„Die Deutsche aus Jenin“

Auf dem Rückweg von Jenin nach Tiberias musste ich erneut den „Jalame-Checkpoint“ überqueren. Ich nahm ein Taxi von Jenin zum Checkpoint. In Jalame wurde ich sofort von sechs Taxifahrern umringt, die mir erklärten, dass der Checkpoint für Fußgänger noch bis 18 Uhr geschlossen sei. Es war 16.30 Uhr. Na super! Doch wie immer haben Taxifahrer nicht nur die aktuellsten Informationen, sondern auch gleich alternative Vorschläge. Sie gaben mir den Tipp, einfach zu den Autos in der Warteschlange zu gehen und jemanden zu fragen, ob ich im Auto mitfahren könnte um auf diesem Wege den Checkpoint zu überqueren. Ich befolgte den Rat der Taxifahrer und suchte sogleich die Autos nach freundlichen Gesichtern ab. Schließlich fand ich wonach ich suchte. Ein alter dunkelblauer T4 mitsamt Großfamilie – die können ja nur nett sein! Eine Frage, ein Treffer – ich durfte einsteigen. Auf der Rücksitzbank saßen fünf kleine Kinder, die mich mit großen schwarzen Augen beobachteten. Die nächsten 20 Minuten verbrachten wir im Autostau vor dem Checkpoint während ich mich angeregt mit Mahmud, dem Vater der Familie unterhielt. Sie waren arabische Israelis, die in einem kleinen Dorf direkt an der Grenze zur Westbank wohnten und Verwandte in Jenin besucht hatten. Schließlich waren endlich wir an der Reihe.

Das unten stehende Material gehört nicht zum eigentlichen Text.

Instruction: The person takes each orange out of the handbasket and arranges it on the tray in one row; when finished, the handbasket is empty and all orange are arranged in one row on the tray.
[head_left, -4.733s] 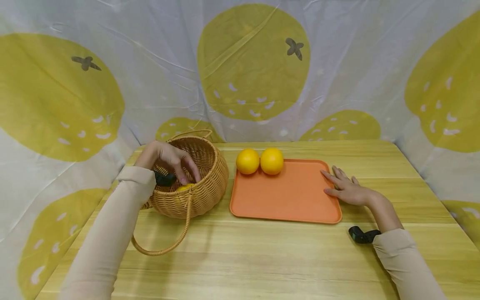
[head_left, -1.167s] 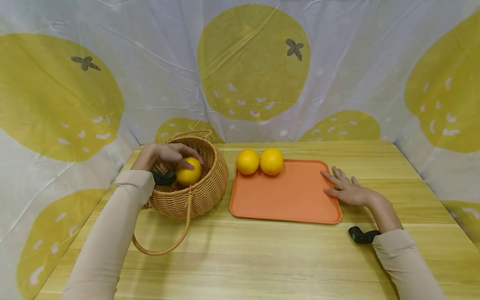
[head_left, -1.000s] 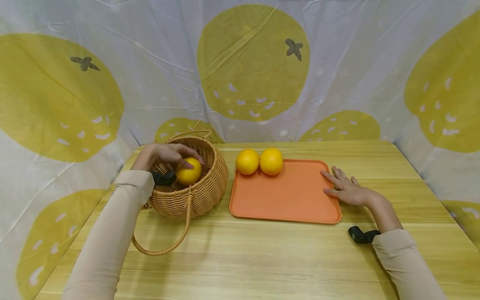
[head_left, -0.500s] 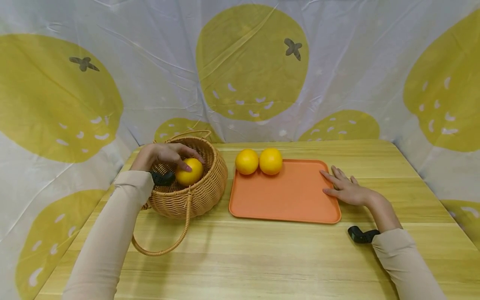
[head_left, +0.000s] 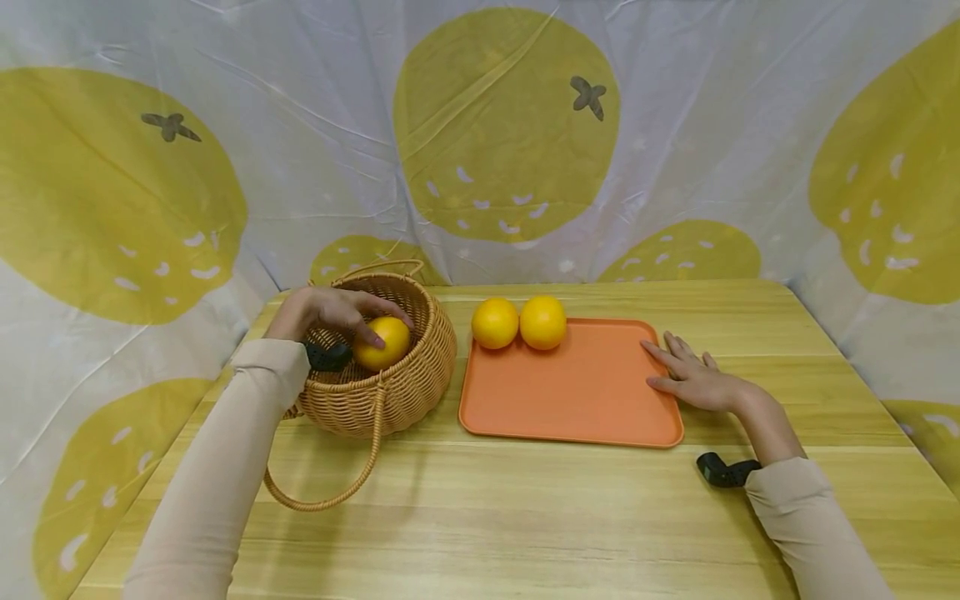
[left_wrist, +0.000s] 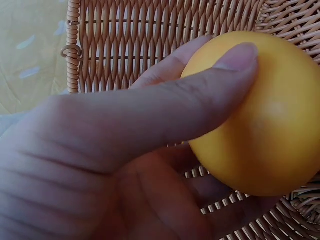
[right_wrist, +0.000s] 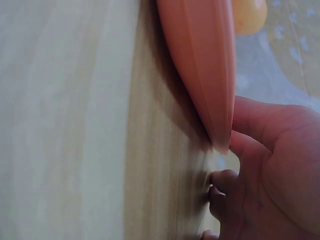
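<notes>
Inside the mouth of the wicker basket [head_left: 405,400], my left hand [head_left: 333,310] grips an orange [head_left: 384,343]. The left wrist view shows the thumb lying across the orange [left_wrist: 270,115], with fingers curled behind and beneath it. At the right end of the coral tray [head_left: 570,400], my right hand [head_left: 697,379] lies with spread, fairly straight fingers. Its thumb and a finger touch the tray's rim, while other fingers rest on the table. Two more oranges, a left one [head_left: 495,323] and a right one [head_left: 543,322], sit side by side at the tray's back left corner.
One basket handle [head_left: 322,505] hangs down over the wooden table [head_left: 525,517] in front; another stands at the back. A cloth [head_left: 300,150] printed with yellow fruit surrounds the table. The tray lies just right of the basket.
Since the oldest frame, my left hand has lifted the orange from low in the basket up to its mouth. Lately the orange has shifted slightly right. My right hand has stayed put.
</notes>
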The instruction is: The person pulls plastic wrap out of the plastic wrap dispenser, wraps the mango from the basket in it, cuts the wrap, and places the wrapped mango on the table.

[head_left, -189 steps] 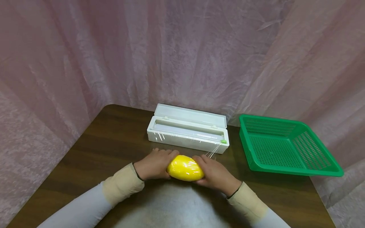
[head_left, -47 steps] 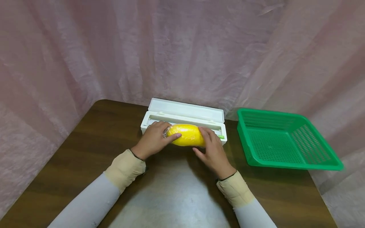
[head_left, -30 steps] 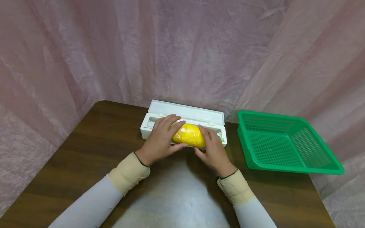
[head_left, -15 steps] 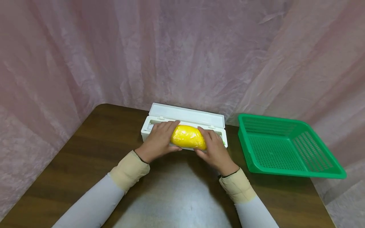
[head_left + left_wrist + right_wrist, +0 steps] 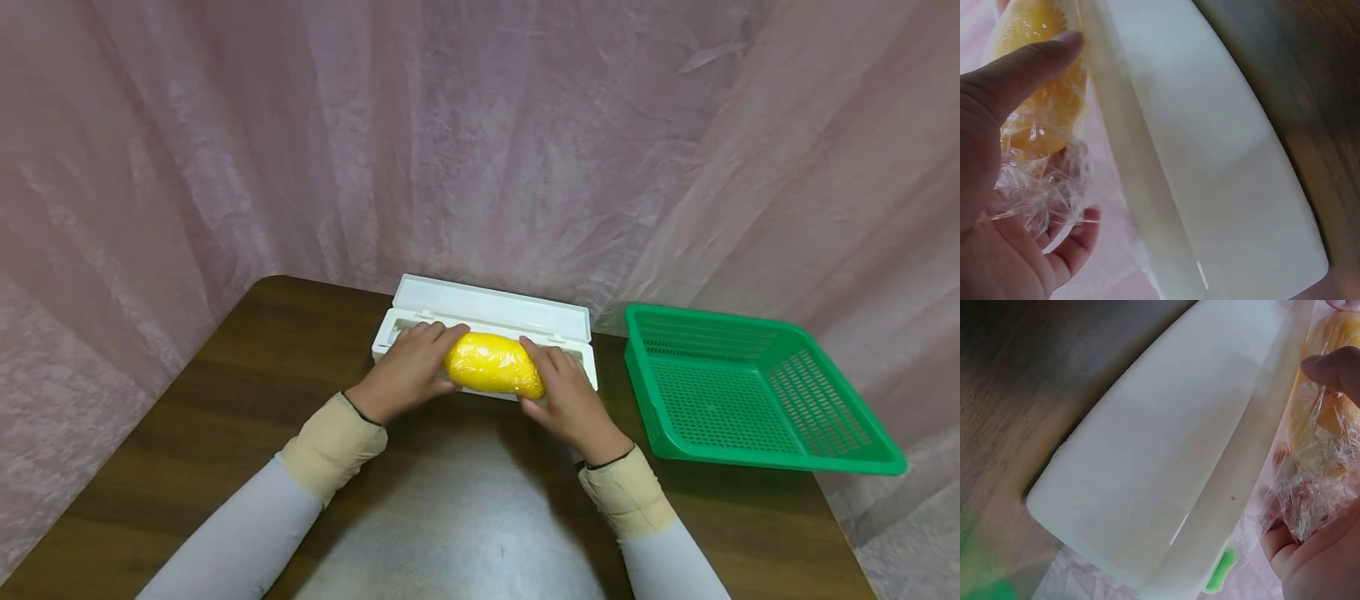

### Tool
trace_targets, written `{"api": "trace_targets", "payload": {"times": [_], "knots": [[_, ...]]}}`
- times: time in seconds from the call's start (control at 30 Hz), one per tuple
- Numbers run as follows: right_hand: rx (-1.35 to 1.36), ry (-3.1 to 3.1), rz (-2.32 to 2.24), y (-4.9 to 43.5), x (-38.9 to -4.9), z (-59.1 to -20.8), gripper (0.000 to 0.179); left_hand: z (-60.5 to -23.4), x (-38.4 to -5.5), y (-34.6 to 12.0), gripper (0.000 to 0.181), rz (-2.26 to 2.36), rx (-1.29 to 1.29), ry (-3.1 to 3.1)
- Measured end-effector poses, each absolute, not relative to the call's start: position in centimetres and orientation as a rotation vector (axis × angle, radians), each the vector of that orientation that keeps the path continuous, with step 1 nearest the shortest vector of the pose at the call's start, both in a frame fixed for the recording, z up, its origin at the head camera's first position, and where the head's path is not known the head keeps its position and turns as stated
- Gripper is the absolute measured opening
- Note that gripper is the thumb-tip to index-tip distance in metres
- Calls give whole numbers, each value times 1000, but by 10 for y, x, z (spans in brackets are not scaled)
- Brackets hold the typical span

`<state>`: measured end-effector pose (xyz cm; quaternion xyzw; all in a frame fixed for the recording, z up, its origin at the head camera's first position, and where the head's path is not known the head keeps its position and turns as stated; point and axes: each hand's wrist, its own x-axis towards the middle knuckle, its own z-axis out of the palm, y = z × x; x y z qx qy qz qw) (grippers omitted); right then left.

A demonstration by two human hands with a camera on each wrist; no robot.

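In the head view an oblong yellow fruit [image 5: 493, 364], wrapped in shiny cling film, is held close over the front edge of a white cling film dispenser box [image 5: 491, 304], its lid raised. My left hand [image 5: 408, 367] grips the left end, thumb on the near side and fingers behind. At the other end my right hand [image 5: 567, 396] holds it the same way. Crumpled film [image 5: 1041, 187] bunches at the fruit's end against the left palm in that wrist view. More gathered film [image 5: 1316, 494] lies inside the right hand. The box's inside is mostly hidden.
A green plastic basket [image 5: 712, 315] stands to the right of the box, overhanging the wooden table's [image 5: 300, 358] right edge. On the box's front edge sits a green slider [image 5: 1220, 570]. A pink curtain [image 5: 480, 150] hangs behind the table.
Since the earliest frame, the fruit has moved forward to the box, and the film strands stretched to it no longer show. Over the last second my left hand slid off the fruit's top to its left end.
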<state>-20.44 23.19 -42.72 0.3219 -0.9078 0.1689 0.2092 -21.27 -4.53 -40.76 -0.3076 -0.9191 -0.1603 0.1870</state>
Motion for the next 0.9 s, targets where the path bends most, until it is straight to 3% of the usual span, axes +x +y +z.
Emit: {"api": "trace_targets", "payload": {"times": [0.9], "knots": [[1017, -2627, 412, 236, -217, -385, 78, -371, -228, -50, 72, -603, -921, -2847]]}}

Eine junge Soldatin fragte Mahmud nach den Pässen. Anschließend lief sie um den VW-Bus herum, öffnete die Schiebetür und fragte mich nach meinem Pass. Außerdem fragte sie mich was ich in Jenin gemacht habe, wie lange ich dort war, ob ich dort jemanden kenne, ob mir jemand etwas mitgegeben hat, ob ich ein Messer oder andere Waffen dabei habe und so weiter. Ich versuchte alle Fragen zu beantworten ohne offensichtlich nervös zu werden. Schließlich hatte sie wohl alle Informationen die sie brauchte, nahm unsere Pässe und übergab sie einem anderen Soldaten zur Kontrolle. Mahmud bekam die Anweisung auf einen der Parkplätze auf der linken Seite zu fahren. Einige Minuten später erfuhren wir, dass wir noch auf einen Sonderparkplatz fahren mussten. Oh nein! Ich wurde das Gefühl nicht los, dass es an mir lag. Als ich hörte wie die Soldatin zu einer Kollegin sagte „… Germanja … Jenin …“ wurde meine Vermutung bestätigt, es lag tatsächlich an mir. Sonderparkplatz bedeutet: Alles raus!
Die Kinder holten drei Einkaufswägen, das gesamte Auto wurde ausgeräumt, der Inhalt in die Wägen geladen und zu einem kleinen Häuschen gefahren. In dem Häuschen befand sich eine Sicherheitsschleuse. Alle Gepäckstücke und Jacken, das Obst, die Pita-Brote und die Cola-Flaschen wurden auf das Fließband gelegt und geröntgt. Ein Soldat erklärte mir, dass ich alle elektronischen Geräte und alle Bücher auspacken müsste. Ich packte also meinen Laptop, meine Kamera, mein Handy und alle zugehörigen Ladekabel aus und legte sie in einen separaten Behälter. Während dem Auspacken fiel mir ein, dass ich ein kleines Taschenmesser in meiner Bauchtasche hatte. Ich hatte es am Anfang nicht erwähnt, weil ich nicht damit gerechnet hatte, dass sie mich durchsuchen würden. Sie fanden es nicht, zumindest sagten sie nichts. Puuh!
Am Ende der Prozedur bekamen wir auch endlich unsere Pässe zurück, ich konnte wieder in den VW-Bus einsteigen und Mahmud brachte mich zur nächsten Bushaltestelle. Ich entschuldigte mich unzählige Male bei der Familie für die Umstände die ich ihnen bereitet hatte. Es war so nett von ihnen, dass sie mich mitgenommen hatten und es tat mir wirklich leid. Ich glaube aber sie nahmen es gelassen.
Manchmal hoffe ich, dass man sich wirklich immer zweimal im Leben begegnet!